Instructions for the task. Your job is to retype all of the data word for word, leaving every image out.
• • •
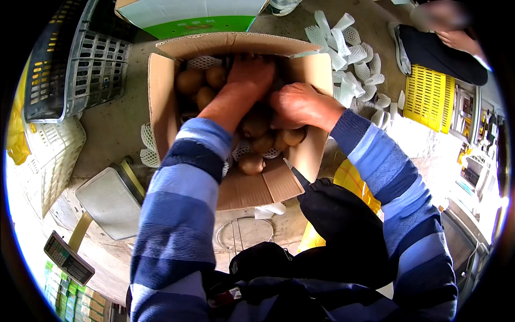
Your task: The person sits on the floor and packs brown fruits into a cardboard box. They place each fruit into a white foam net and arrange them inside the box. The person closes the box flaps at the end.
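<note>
An open cardboard box (241, 195) with its flaps folded out lies before me, holding several brown kiwifruits (252, 164). Some of the fruit rests on white foam net sleeves (204, 62) inside it. My left hand (251, 76) reaches deep to the far side of the box, fingertips hidden in shadow among the fruit. Close by on the right, my right hand (299, 105) is curled over the fruit, its fingers turned down and mostly out of sight. Whether either hand grips a kiwifruit cannot be made out.
Loose foam sleeves (354, 56) litter the floor at right, near a seated person (438, 52) and a yellow crate (428, 96). A grey crate (98, 66) and a platform scale (110, 203) stand at left. Beyond the box is a green-and-white carton (201, 26).
</note>
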A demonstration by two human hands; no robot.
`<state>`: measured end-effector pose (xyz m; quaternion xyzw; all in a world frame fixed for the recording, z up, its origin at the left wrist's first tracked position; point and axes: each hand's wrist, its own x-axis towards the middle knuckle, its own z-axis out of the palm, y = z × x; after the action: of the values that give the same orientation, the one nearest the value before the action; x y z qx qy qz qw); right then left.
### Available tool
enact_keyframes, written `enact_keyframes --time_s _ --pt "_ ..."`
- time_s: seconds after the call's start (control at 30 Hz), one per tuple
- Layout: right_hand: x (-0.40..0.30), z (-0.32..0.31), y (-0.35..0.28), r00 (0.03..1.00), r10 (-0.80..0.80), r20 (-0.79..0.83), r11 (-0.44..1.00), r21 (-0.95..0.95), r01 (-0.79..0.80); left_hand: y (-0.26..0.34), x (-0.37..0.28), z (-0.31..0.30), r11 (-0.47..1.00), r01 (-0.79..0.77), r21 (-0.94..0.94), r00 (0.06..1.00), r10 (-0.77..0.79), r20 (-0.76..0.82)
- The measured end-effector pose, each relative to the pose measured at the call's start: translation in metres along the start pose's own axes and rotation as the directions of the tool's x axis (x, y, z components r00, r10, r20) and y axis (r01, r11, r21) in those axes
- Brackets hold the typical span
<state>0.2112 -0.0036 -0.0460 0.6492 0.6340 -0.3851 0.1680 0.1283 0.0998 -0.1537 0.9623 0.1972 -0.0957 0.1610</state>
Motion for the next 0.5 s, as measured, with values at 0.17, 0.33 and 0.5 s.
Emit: enact_keyframes --time_s 0.17,0.33,0.5 --pt "-0.001 -0.014 -0.008 0.996 0.072 0.042 0.997 -0.036 -0.071 -0.011 -0.008 -0.013 0.986 -0.034 -0.163 0.995 0.048 0.085" --pt "-0.002 -0.004 -0.001 0.897 -0.011 -0.442 0.956 -0.267 -0.120 -0.008 -0.004 -0.011 0.956 0.102 -0.274 0.995 -0.094 0.044" --pt "0.021 0.002 0.012 0.931 0.095 -0.352 0.942 -0.271 -0.198 0.001 -0.008 -0.016 0.934 0.106 -0.341 0.990 -0.131 -0.053"
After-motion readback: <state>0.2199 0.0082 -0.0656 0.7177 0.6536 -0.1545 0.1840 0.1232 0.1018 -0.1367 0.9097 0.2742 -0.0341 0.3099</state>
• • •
Exercise response.
Your task: The person sits on the floor and packs brown fruits into a cardboard box. They place each fruit into a white foam net and arrange them inside the box. The person closes the box flaps at the end.
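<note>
An open cardboard box (241, 195) with its flaps folded out lies before me, holding several brown kiwifruits (252, 164). Some of the fruit rests on white foam net sleeves (204, 62) inside it. My left hand (251, 76) reaches deep to the far side of the box, fingertips hidden in shadow among the fruit. Close by on the right, my right hand (299, 105) is curled over the fruit, its fingers turned down and mostly out of sight. Whether either hand grips a kiwifruit cannot be made out.
Loose foam sleeves (354, 56) litter the floor at right, near a seated person (438, 52) and a yellow crate (428, 96). A grey crate (98, 66) and a platform scale (110, 203) stand at left. Beyond the box is a green-and-white carton (201, 26).
</note>
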A demonstration by two human hands; no robot.
`<state>`: measured end-effector pose (xyz m; quaternion xyzw; all in a world frame fixed for the recording, z up, its origin at the left wrist's first tracked position; point and axes: each hand's wrist, its own x-axis towards the middle knuckle, its own z-axis out of the palm, y = z × x; after the action: of the values that give the same orientation, the one nearest the value before the action; x y z qx qy qz qw); right then left.
### Available tool
enact_keyframes, written `enact_keyframes --time_s _ --pt "_ ..."`
- time_s: seconds after the call's start (control at 30 Hz), one per tuple
- Layout: right_hand: x (-0.40..0.30), z (-0.32..0.31), y (-0.35..0.28), r00 (0.03..1.00), r10 (-0.80..0.80), r20 (-0.79..0.83), r11 (-0.44..1.00), r21 (-0.95..0.95), r01 (-0.79..0.80); left_hand: y (-0.26..0.34), x (-0.37..0.28), z (-0.31..0.30), r11 (-0.47..1.00), r01 (-0.79..0.77), r21 (-0.94..0.94), r00 (0.06..1.00), r10 (-0.77..0.79), r20 (-0.76..0.82)
- The measured end-effector pose, each relative to the pose measured at the call's start: translation in metres along the start pose's own axes and rotation as the directions of the tool's x axis (x, y, z components r00, r10, r20) and y axis (r01, r11, r21) in those axes
- Brackets hold the typical span
<state>0.2112 -0.0036 -0.0460 0.6492 0.6340 -0.3851 0.1680 0.1283 0.0998 -0.1537 0.9623 0.1972 -0.0957 0.1610</state>
Motion for the next 0.5 s, as measured, with values at 0.17, 0.33 and 0.5 s.
Emit: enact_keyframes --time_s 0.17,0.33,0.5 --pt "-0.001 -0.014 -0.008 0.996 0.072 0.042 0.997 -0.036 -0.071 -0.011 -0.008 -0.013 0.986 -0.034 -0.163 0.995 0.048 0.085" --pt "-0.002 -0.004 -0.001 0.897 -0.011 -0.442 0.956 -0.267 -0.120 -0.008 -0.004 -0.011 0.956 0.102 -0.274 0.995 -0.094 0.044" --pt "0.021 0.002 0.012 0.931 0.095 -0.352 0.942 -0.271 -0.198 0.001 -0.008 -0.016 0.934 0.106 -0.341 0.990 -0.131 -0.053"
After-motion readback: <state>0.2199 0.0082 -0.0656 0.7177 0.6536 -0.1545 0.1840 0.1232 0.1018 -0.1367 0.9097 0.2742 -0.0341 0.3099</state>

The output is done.